ACTIVITY: Even if the data beneath seems repetitive, write it all out again exactly.

PROVIDED DATA:
==========
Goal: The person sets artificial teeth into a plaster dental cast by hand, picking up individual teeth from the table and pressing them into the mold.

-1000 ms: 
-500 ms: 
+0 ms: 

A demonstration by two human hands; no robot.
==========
YOUR RESPONSE:
Goal: The person sets artificial teeth into a plaster dental cast by hand, picking up individual teeth from the table and pressing them into the mold.

-1000 ms: 
-500 ms: 
+0 ms: 

A demonstration by two human hands; no robot.

That's the full output for the exercise.